The results of an anatomical examination of the Martians, so far as the prowling dogs had left such an examination possible, I have already given. But everyone is familiar with the magnificent and almost complete specimen in spirits at the Natural History Museum, and the countless drawings that have been made from it; and beyond that the interest of their physiology and structure is purely scientific.
A question of graver and universal interest is the possibility of another attack from the Martians. I do not think that nearly enough attention is being given to this aspect of the matter. At present the planet Mars is in conjunction, but with every return to opposition I, for one, anticipate a renewal of their adventure. In any case, we should be prepared. It seems to me that it should be possible to define the position of the gun from which the shots are discharged, to keep a sustained watch upon this part of the planet, and to anticipate the arrival of the next attack.
In that case the cylinder might be destroyed with dynamite or artillery before it was sufficiently cool for the Martians to emerge, or they might be butchered by means of guns so soon as the screw opened. It seems to me that they have lost a vast advantage in the failure of their first surprise. Possibly they see it in the same light. Lessing has advanced excellent reasons for supposing that the Martians have actually succeeded in effecting a landing on planet Venus. Seven months ago now, Venus and Mars were in alignment with the sun; that is to say, Mars was in opposition from the point of view of an observer on Venus. Subsequently a peculiar luminous and sinuous marking appeared on the unillumined half of the inner planet, and almost simultaneously a faint dark mark of a similar sinuous character was detected upon a photograph of the Martian disc. One needs to see the drawings of these appearances in order to appreciate fully their remarkable resemblance in character.

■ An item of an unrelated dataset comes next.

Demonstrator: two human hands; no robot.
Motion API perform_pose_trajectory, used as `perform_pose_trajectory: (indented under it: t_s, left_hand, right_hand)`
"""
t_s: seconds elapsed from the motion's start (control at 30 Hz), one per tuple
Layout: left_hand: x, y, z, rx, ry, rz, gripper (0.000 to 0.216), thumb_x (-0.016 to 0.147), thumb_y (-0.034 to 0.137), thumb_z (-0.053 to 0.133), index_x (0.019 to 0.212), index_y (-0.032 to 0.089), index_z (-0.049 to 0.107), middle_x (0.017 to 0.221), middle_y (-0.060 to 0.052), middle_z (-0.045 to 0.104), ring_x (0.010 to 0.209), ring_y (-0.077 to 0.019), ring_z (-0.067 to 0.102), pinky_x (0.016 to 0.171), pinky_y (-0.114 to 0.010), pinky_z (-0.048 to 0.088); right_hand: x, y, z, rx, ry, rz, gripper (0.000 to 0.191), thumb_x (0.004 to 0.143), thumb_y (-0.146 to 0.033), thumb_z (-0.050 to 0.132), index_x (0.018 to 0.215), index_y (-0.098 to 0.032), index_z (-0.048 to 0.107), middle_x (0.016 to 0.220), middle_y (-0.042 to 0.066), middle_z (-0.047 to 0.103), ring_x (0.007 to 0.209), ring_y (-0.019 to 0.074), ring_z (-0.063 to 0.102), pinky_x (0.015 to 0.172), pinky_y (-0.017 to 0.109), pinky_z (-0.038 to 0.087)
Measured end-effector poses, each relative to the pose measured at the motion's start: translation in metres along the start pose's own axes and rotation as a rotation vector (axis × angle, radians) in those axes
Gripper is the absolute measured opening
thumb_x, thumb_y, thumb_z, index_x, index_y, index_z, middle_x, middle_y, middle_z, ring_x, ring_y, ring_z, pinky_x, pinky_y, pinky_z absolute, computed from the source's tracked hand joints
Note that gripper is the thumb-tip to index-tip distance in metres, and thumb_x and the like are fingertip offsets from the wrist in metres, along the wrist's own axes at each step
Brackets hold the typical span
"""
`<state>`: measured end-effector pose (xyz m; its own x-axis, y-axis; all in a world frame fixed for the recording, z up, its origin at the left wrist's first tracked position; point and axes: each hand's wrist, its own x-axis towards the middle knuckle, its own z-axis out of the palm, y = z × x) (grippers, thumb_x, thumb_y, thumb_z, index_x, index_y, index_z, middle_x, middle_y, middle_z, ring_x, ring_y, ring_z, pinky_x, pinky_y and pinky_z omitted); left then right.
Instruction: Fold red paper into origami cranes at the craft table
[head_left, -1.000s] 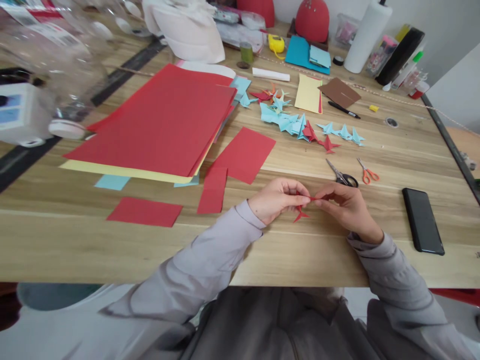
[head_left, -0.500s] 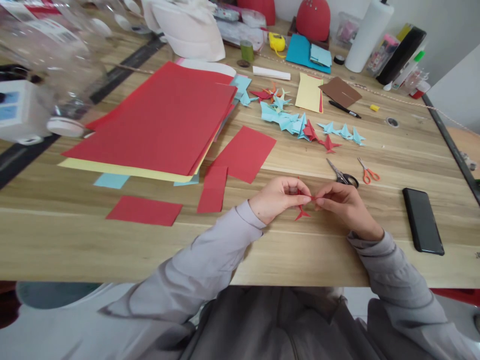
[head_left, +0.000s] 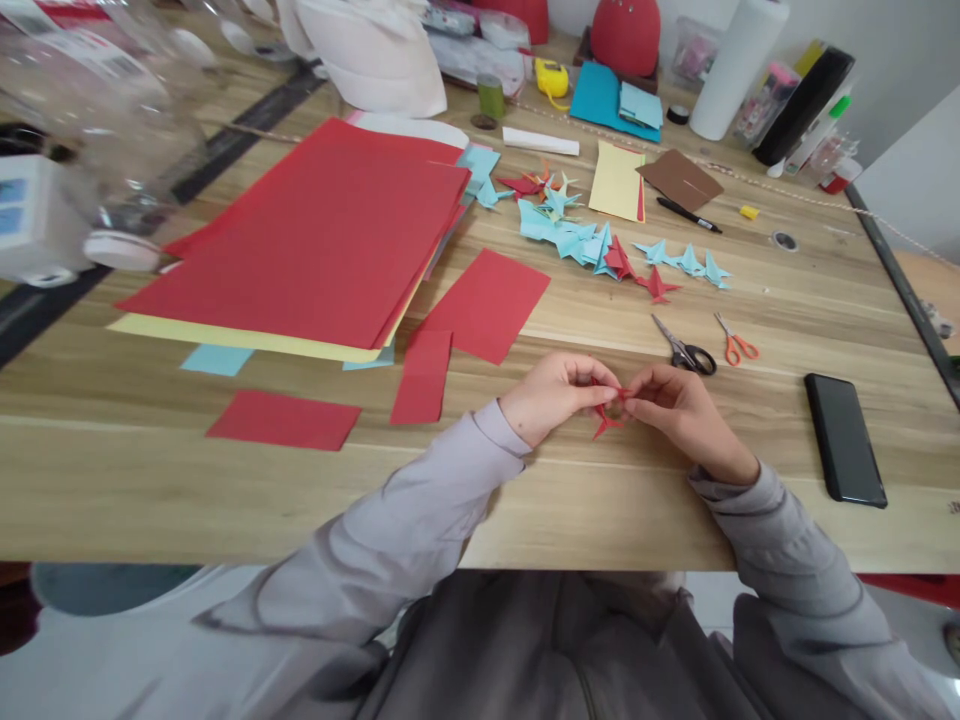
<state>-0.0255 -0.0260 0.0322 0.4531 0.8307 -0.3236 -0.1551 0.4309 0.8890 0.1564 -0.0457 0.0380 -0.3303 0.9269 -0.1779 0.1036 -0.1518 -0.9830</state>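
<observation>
A small red folded paper figure [head_left: 604, 418] is pinched between both my hands just above the wooden table [head_left: 525, 500]. My left hand [head_left: 553, 394] grips it from the left with fingers curled. My right hand [head_left: 679, 405] pinches its right end with thumb and fingers pressed together. Pointed tips of the figure stick out below my fingers. Beyond my hands lie a red paper square [head_left: 486, 303] and a red strip [head_left: 422, 377].
A stack of large red and yellow sheets [head_left: 315, 240] lies to the left. Several blue and red folded figures [head_left: 600, 245] sit further back. Black scissors [head_left: 684, 347], orange scissors [head_left: 735, 342] and a black phone [head_left: 844, 438] lie to the right. Clutter lines the far edge.
My right hand has moved left, closer to my left hand, so the red tip it pinched is no longer stretched out. The view has shifted slightly.
</observation>
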Motion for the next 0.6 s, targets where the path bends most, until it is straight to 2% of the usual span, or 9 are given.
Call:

At any rate, whether we expect another invasion or not, our views of the human future must be greatly modified by these events. We have learnt now that we cannot regard this planet as being fenced in and a secure abiding place for Man; we can never anticipate the unseen good or evil that may come upon us suddenly out of space. It may be that in the larger design of the universe this invasion from Mars is not without its ultimate benefit for men; it has robbed us of that serene confidence in the future which is the most fruitful source of decadence, the gifts to human science it has brought are enormous, and it has done much to promote the conception of the commonweal of mankind. It may be that across the immensity of space the Martians have etched the fate of these pioneers of theirs and learnt their lesson, and that on planet Venus they have found a securer settlement. Be that as it may, for many years yet there will certainly be no relaxation of the eager scrutiny of the Martian disc, and those fiery darts of the sky, the shooting stars, will bring with them as they fall an unavoidable apprehension to all the sons of men. The broadening of men’s views that has resulted can scarcely be exaggerated. Before the cylinder fell there was a general persuasion that through all the deep of space no life existed beyond the petty surface of our minute sphere. Now we see further. If the Martians can reach Venus, there is no reason to suppose that the thing is impossible for men, and when the slow cooling of the sun makes this earth uninhabitable, as at last it must do, it may be that the thread of life that has begun here will have streamed out and caught our sister planet within its toils.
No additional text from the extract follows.